Бичер покачал головой:
- Я же не знал, что это будет именно инфаркт. Не знал до тех пор, пока патологоанатом округа Монро не выписал заключение. С ним мог приключиться несчастный случай, деда могли даже убить. Врагов у него хватало, он ведь особо не отличался чистоплотностью.
- И все же… ведь это ваш дед…
- Признаюсь, господин поверенный: я был напуган. Мне казалось - я и до сих пор убежден в том, что так оно и есть, - будто там, на острове, распахнулся какой-то люк между тем, что нам угодно именовать реальностью, и тайной изнанкой, механизмом Вселенной.
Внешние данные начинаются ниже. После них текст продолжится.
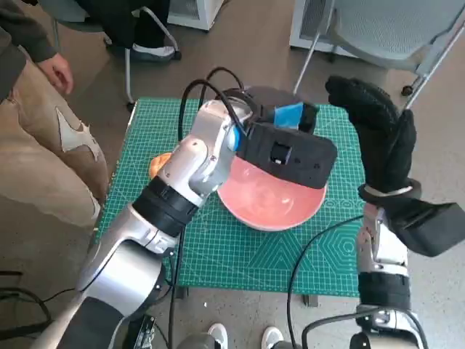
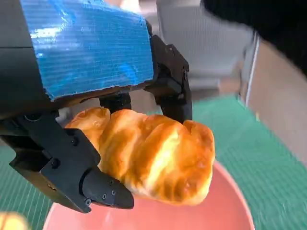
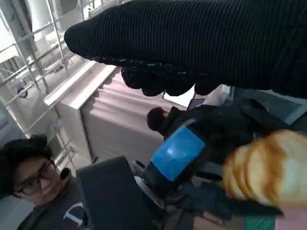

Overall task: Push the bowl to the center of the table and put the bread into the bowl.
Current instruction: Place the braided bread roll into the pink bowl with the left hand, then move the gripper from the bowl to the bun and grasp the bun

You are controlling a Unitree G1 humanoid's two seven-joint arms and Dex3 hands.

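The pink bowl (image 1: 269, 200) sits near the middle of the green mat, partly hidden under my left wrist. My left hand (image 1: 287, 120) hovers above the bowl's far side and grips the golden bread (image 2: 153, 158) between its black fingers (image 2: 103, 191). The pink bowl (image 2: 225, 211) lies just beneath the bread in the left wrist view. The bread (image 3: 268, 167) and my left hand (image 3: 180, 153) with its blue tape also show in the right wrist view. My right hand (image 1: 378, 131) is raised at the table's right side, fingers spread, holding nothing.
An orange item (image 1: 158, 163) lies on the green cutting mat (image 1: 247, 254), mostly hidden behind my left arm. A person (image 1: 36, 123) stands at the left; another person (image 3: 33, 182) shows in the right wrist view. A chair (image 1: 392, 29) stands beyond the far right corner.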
Шестеренки вращаются непрерывно, и лишь законченный глупец попытался бы сунуть руку в этот механизм, чтобы его приостановить.
- Судья Бичер, если вы хотите, чтобы ваше завещание было благополучно утверждено, мне следует хранить молчание обо всем этом. Вы можете полагать, будто у вас не осталось родни и некому оспорить ваши распоряжения, но когда речь заходит о подобных суммах, откуда ни возьмись появляются троюродные и четвероюродные племяннички. А главное требование вам известно: «В здравом уме и твердой памяти».
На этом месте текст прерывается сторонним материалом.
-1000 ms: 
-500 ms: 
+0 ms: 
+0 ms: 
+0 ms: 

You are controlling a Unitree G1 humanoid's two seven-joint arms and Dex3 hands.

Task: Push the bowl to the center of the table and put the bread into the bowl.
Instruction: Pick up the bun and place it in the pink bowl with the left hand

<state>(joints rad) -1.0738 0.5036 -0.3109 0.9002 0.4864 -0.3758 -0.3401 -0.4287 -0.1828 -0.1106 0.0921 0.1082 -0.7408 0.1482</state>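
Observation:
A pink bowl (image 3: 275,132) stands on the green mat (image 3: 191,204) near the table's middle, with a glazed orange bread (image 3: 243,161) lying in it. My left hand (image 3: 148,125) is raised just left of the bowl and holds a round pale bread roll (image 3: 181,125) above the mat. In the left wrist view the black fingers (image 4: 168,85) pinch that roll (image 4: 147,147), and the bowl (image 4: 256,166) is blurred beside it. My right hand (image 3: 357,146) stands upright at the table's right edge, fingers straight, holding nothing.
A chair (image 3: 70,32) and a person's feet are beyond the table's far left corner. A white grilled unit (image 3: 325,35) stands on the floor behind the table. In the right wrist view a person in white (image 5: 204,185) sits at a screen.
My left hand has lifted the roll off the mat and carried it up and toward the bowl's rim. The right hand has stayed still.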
- Я хранил это в тайне на протяжении восьмидесяти лет, - заявил Бичер, и его интонация ясно гласила: возражение отклоняется. - Ни разу до сего дня не обмолвился ни единым словом. И вы тоже никому не скажете, в этом я уверен.
- Конечно же, не скажу, - подхватил Уэйленд.
- Я всегда чувствовал возбуждение в те дни, когда читал на песке новые имена. Нездоровое возбуждение, согласен, однако по-настоящему я испугался лишь однажды. В тот раз меня пробрало до костей, я греб обратно на Пойнт с такой поспешностью, словно за мной гнались ад и все дьяволы. Хотите знать подробности?
- Прошу! - Уэйленд приподнял стакан, словно в тосте, и отхлебнул глоток. Почему бы и нет? Адвокату платят по часам, а часы тикают.
- Это был 1959 год. Я все еще жил в усадьбе. Я всегда тут жил, за исключением тех лет, которые провел в Таллахасси, а про них и вспоминать неохота… Думаю, отчасти неприязнь к этому захудалому городишке была вызвана тоской по моей дюне. Даже главным образом была вызвана тоской по дюне. Я все тревожился о том, что я упускаю. Кого упускаю. Возможность читать некрологи заранее наделяет несравненным чувством власти. Звучит несимпатично - как всякая истина.